Let's see if we can say this symbolically and not in so many words.
To prove h is 1-1 we have to show that if x \neq y then h(x) \neq h(y).
So, suppose we have x and y in A union B with x \neq y.
If x and y are both in A, then h(x) and h(y) are different because h(x) = f(x), and h(y) = f(y), and now f(x) is not equal to f(y) because f is 1-1.
Similarly if x and y are both in B, then h(x) is different than h(y) because g is 1-1.
But if x is in A and y is in B, then h(x) can not be the same as h(y) because then both h(x) and h(y) would have to be in C intersect D. Why is that? Well, h(x) = f(x) is in C; and h(y) = g(y) is in D. So if h(x) = h(y) then they must be in C intersect D.
But that can't be, because C intersect D is empty!
You see that last part? We used the given that C intersect D is empty. You always know you're on the right track when you use your givens. And if you get to the end of your proof and you haven't used one of the givens, there's probably something wrong with your proof.
EonsNearby said:
iii) Proof that h is onto: f and g are already established bijections for A -> C and B -> D respectively. The result of h is the result of f or g, depending on what set x came from. Since it has already been proven that x has to come from A or B but not both, then h will be equal to a valid computation of f or g (basically, h(x) = f(x) OR g(x)). Since C and D are being unioned together, and since they are disjoint, and since h is equal to the result of the established bijections for C and D respectively, every element in C U D will have an element from A U B mapped to it.

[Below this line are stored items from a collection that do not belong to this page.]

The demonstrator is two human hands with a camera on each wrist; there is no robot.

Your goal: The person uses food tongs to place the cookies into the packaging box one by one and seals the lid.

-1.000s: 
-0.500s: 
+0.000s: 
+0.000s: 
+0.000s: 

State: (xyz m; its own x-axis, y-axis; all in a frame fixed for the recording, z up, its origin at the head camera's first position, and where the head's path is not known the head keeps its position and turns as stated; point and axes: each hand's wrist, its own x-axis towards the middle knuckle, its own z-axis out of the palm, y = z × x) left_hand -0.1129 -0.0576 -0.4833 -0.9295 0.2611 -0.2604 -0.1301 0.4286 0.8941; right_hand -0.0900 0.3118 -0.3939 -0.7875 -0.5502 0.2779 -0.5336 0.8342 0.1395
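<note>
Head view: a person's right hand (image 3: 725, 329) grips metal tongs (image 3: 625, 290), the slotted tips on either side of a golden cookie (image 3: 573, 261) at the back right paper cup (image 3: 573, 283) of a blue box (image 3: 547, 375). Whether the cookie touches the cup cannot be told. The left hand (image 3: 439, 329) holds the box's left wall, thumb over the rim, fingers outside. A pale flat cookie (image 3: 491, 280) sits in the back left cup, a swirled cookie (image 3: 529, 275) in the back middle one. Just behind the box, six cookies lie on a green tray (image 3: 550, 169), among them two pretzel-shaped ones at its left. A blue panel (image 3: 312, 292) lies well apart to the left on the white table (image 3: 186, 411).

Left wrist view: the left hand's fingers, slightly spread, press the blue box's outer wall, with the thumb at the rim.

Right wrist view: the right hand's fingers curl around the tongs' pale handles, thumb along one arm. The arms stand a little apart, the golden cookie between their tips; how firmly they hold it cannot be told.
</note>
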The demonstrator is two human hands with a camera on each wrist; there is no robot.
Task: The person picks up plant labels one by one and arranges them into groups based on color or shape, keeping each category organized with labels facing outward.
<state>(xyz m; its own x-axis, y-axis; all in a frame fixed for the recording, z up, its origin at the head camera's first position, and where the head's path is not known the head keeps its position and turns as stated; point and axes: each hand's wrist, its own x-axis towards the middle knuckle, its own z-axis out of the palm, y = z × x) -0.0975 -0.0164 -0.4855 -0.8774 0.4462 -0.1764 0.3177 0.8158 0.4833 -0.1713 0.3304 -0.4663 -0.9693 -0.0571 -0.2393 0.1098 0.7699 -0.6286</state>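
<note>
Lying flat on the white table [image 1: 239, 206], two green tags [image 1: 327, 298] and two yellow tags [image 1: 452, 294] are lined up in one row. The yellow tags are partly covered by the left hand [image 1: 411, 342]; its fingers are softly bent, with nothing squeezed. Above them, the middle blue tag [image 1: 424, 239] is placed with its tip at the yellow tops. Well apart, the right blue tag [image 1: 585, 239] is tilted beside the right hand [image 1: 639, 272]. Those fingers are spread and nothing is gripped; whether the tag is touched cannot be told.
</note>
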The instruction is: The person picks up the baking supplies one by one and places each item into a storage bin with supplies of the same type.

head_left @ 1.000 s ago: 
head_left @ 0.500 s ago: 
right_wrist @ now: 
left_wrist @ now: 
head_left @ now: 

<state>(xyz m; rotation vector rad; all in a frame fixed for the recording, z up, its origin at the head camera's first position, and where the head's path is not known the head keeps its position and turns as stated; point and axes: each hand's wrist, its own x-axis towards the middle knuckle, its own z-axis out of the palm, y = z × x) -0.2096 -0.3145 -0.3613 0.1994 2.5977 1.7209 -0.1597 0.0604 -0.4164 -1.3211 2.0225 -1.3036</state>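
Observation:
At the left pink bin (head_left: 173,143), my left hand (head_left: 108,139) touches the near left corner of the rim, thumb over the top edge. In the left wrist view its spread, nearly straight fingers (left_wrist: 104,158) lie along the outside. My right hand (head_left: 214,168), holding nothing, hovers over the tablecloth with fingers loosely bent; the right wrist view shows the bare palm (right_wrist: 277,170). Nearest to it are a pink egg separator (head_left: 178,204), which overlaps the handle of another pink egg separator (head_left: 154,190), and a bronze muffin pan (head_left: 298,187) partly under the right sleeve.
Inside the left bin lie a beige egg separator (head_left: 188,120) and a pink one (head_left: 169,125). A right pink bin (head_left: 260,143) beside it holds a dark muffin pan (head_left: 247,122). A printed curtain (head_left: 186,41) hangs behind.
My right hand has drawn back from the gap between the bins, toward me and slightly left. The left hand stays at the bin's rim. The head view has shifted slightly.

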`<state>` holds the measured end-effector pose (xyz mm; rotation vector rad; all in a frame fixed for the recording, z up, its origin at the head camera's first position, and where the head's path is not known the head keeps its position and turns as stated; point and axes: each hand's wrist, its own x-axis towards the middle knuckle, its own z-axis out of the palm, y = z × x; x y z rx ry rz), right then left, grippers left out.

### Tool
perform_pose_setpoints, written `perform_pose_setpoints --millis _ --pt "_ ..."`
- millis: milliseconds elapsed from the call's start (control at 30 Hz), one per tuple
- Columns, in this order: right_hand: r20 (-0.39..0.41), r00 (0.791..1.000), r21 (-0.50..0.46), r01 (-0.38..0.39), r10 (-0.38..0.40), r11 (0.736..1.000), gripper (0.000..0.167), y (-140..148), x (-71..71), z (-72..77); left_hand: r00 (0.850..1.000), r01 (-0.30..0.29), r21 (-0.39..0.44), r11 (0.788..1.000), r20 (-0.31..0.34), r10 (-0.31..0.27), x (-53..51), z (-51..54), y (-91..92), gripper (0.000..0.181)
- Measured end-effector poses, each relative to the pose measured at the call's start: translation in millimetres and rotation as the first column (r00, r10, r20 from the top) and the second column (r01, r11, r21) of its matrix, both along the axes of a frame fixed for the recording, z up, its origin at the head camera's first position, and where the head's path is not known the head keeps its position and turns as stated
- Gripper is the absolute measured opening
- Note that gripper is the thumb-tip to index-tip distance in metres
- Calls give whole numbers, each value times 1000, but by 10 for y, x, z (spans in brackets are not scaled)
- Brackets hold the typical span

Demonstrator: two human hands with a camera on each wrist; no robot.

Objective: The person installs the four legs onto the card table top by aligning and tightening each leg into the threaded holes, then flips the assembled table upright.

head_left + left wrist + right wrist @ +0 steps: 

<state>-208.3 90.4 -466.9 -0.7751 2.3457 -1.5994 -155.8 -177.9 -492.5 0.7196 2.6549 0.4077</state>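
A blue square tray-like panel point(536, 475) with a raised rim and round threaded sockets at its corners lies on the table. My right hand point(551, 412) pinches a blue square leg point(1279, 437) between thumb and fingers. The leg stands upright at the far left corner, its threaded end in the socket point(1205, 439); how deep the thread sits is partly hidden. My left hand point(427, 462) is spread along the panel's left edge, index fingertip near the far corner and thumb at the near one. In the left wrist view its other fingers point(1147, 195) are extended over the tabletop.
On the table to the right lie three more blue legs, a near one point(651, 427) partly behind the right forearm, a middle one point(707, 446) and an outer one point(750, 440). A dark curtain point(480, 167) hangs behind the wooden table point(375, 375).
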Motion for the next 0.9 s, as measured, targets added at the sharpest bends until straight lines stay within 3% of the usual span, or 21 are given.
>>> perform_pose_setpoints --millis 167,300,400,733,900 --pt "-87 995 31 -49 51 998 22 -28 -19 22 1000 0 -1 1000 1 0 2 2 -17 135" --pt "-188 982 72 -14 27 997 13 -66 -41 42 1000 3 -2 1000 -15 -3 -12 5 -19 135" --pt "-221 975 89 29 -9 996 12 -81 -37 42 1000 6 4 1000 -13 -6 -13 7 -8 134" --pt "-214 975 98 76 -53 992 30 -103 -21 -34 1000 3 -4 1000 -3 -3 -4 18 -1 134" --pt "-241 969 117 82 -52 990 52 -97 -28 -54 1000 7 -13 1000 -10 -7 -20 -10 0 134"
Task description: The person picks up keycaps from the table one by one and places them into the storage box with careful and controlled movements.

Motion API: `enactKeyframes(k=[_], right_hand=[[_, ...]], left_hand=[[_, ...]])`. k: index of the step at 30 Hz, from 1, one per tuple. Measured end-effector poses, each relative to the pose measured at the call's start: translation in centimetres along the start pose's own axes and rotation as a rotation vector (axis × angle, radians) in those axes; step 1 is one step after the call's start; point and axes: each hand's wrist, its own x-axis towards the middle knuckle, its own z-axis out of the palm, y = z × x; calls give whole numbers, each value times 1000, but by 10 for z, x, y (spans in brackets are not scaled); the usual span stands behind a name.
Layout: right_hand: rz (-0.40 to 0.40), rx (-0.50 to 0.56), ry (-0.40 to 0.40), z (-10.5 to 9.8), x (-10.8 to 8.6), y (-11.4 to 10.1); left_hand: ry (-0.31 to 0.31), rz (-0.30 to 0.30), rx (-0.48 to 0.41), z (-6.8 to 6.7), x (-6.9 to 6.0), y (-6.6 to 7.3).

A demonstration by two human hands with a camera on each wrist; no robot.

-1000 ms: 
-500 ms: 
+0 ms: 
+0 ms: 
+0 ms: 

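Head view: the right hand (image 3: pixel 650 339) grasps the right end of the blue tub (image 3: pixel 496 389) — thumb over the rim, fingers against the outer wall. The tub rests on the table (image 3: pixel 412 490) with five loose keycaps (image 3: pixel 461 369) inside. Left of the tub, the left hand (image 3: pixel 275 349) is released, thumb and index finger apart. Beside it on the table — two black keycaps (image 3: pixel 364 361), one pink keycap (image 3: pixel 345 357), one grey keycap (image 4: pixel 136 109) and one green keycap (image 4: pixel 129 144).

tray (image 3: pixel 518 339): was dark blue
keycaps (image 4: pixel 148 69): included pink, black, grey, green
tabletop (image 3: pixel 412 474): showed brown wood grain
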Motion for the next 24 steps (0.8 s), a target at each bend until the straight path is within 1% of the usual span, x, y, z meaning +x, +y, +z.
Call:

So h is onto
Since h is a function that is one-to-one and onto, it is a bijection. Since there is a bijection for A U B -> C UD, then A U B has the same cardinality of B U D.
What the heck is a "valid computation?" You are still thinking of functions as formulas. They are not. Try to rephrase this in symbols and not words. It's difficult to follow your logical argument here.
I think you probably have enough at this point so that a charitable grader will give you most of the points on this. Going forward you need to learn to work in symbols and write clear proofs. That will come with practice.
Try to redo the onto part. Assume y is an element of C union D. Show me symbolically that there must be some x with h(x) = y.